— TO DO —
The full listing should be set down again without a single alteration.

— EXERCISE DATA —
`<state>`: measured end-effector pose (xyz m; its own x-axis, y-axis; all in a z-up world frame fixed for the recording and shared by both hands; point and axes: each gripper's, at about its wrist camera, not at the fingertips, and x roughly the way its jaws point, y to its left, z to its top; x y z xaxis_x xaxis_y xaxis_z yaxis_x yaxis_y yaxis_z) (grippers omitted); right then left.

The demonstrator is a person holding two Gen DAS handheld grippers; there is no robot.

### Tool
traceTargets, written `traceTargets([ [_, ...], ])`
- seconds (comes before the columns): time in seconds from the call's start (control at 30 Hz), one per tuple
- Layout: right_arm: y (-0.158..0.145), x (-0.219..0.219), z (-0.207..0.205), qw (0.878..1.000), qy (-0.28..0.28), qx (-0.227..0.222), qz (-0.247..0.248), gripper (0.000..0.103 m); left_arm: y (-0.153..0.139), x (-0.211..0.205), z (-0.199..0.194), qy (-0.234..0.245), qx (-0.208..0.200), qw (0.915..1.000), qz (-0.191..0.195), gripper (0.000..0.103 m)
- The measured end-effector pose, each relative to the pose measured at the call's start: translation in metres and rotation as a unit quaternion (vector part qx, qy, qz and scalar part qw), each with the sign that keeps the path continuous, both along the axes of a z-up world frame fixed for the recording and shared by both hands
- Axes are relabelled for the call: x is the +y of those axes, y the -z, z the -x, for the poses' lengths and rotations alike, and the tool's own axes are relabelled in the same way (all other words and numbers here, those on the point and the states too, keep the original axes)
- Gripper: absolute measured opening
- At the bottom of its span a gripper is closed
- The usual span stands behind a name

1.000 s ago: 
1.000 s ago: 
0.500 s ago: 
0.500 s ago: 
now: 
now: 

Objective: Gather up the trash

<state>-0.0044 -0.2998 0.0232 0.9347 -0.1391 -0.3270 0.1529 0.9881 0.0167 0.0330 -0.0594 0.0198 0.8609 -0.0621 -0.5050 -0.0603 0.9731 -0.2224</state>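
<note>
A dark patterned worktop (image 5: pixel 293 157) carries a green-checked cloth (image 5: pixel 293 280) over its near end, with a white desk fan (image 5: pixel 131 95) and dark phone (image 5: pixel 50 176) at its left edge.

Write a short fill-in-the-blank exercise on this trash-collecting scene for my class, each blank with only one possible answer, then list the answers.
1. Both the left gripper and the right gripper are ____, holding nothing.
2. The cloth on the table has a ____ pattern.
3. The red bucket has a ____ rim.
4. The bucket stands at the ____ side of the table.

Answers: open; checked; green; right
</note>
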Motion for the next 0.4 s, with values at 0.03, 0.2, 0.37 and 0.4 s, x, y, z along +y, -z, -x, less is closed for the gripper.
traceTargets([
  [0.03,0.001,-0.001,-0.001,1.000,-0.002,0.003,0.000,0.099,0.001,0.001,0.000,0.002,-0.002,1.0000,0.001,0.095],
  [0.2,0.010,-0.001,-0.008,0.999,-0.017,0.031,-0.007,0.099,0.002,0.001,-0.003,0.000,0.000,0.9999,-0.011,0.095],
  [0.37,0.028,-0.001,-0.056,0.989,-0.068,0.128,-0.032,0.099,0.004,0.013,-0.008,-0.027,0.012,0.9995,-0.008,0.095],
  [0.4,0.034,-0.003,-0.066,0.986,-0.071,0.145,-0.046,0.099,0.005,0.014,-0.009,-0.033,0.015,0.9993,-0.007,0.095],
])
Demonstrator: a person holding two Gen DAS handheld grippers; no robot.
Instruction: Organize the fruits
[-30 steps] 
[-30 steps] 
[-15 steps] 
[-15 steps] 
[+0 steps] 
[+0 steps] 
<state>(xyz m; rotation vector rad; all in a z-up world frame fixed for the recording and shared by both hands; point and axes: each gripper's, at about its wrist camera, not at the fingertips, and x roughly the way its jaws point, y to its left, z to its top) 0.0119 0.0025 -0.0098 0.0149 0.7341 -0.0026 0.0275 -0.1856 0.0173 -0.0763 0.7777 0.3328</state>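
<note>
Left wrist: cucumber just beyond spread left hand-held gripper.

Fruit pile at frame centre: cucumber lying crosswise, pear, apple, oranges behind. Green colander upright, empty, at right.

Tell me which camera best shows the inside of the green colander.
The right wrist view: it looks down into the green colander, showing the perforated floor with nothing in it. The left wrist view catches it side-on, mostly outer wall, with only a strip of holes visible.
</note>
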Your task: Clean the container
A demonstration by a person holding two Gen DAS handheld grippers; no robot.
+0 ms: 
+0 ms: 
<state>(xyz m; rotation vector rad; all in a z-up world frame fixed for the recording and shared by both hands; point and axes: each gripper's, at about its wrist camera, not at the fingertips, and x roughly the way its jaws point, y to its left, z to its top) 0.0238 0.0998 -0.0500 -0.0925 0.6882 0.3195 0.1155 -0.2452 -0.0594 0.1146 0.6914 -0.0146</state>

— EXERCISE RESULT —
`<state>`: measured end-effector pose (xyz m; its own x-axis, y-axis; all in a z-up world frame fixed for the recording and shared by both hands; point and axes: each gripper's, at about its wrist camera, not at the fingertips, and x roughly the way its jaws point, y to its left, z to its top; x y z xaxis_x xaxis_y xaxis_z yaxis_x yaxis_y yaxis_z) (grippers omitted); right then left.

The demonstrator is a person holding two Gen DAS handheld grippers; there is no robot.

### Tool
traceTargets, written `traceTargets([ [_, ...], ])`
- seconds (comes before the columns): time in seconds from the call's start (control at 30 Hz), one per tuple
- Layout: right_arm: y (-0.158..0.145), x (-0.219..0.219), z (-0.207..0.205), qw (0.878..1.000), qy (-0.28..0.28), qx (-0.227..0.222), qz (-0.247..0.248), gripper (0.000..0.103 m); left_arm: y (-0.153..0.139), x (-0.211..0.205), z (-0.199..0.194), qy (-0.234..0.245), qx (-0.208..0.200), qw (0.915..1.000), qz (-0.191..0.195), gripper (0.000..0.103 m)
- The measured end-effector pose, each relative to the pose measured at the call's start: translation in metres and rotation as a unit quaternion (vector part qx, qy, qz and scalar part qw), each with the sign that keeps the path continuous, both along the axes of a z-up world frame fixed for the recording and shared by both hands
- Axes are relabelled for the call: x is the +y of those axes, y the -z, z the -x, for the poses' lengths and rotations alike, and the tool's own axes are relabelled in the same way (all other words and numbers here, those on the point and the states too, keep the original axes)
- Gripper: absolute measured opening
- At the bottom of its span a gripper is closed
- The usual span stands behind a name

1.000 s ago: 
1.000 s ago: 
0.500 s ago: 
0.500 s ago: 
now: 
now: 

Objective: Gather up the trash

<state>-0.0044 -0.2998 0.0232 0.9347 -0.1391 -0.3270 0.1529 0.9881 0.0167 0.0330 -0.0594 0.0198 0.8609 -0.0621 -0.5050 -0.0603 0.9731 -0.2224</state>
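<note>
A dark patterned worktop (image 5: pixel 293 157) carries a green-checked cloth (image 5: pixel 293 280) over its near end, with a white desk fan (image 5: pixel 131 95) and dark phone (image 5: pixel 50 176) at its left edge.

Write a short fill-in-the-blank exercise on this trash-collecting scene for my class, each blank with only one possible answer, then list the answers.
1. Both the left gripper and the right gripper are ____, holding nothing.
2. The cloth on the table has a ____ pattern.
3. The red bucket has a ____ rim.
4. The bucket stands at the ____ side of the table.

Answers: open; checked; green; right
</note>
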Motion for the next 0.4 s, with values at 0.03, 0.2, 0.37 and 0.4 s, x, y, z along +y, -z, -x, less is closed for the gripper.
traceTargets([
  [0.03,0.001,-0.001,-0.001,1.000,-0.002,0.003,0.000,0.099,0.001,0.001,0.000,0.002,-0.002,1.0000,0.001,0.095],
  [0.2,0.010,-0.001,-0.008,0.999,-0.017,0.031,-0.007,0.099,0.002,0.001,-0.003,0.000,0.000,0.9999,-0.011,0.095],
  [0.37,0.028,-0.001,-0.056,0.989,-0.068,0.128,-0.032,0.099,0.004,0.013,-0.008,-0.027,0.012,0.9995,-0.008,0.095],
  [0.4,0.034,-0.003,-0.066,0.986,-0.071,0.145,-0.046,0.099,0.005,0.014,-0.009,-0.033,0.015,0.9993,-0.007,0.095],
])
Demonstrator: a person holding two Gen DAS handheld grippers; no robot.
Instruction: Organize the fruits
[-30 steps] 
[-30 steps] 
[-15 steps] 
[-15 steps] 
[+0 steps] 
[+0 steps] 
<state>(xyz m; rotation vector rad; all in a z-up world frame fixed for the recording and shared by both hands; point and axes: each gripper's, at about its wrist camera, not at the fingertips, and x roughly the way its jaws point, y to its left, z to its top) 0.0119 0.0025 -0.0098 0.0149 0.7341 -0.0026 0.0275 -0.1856 0.0173 -0.0763 0.7777 0.3328</state>
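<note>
Left wrist: cucumber just beyond spread left hand-held gripper.

Fruit pile at frame centre: cucumber lying crosswise, pear, apple, oranges behind. Green colander upright, empty, at right.

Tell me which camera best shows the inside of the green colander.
The right wrist view: it looks down into the green colander, showing the perforated floor with nothing in it. The left wrist view catches it side-on, mostly outer wall, with only a strip of holes visible.
</note>
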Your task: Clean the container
A demonstration by a person holding two Gen DAS handheld grippers; no robot.
+0 ms: 
+0 ms: 
<state>(xyz m; rotation vector rad; all in a z-up world frame fixed for the recording and shared by both hands; point and axes: each gripper's, at about its wrist camera, not at the fingertips, and x roughly the way its jaws point, y to its left, z to its top) 0.0238 0.0998 -0.0500 -0.0925 0.6882 0.3195 0.1155 -0.2452 -0.0594 0.1146 0.6914 -0.0146</state>

The response is now complete.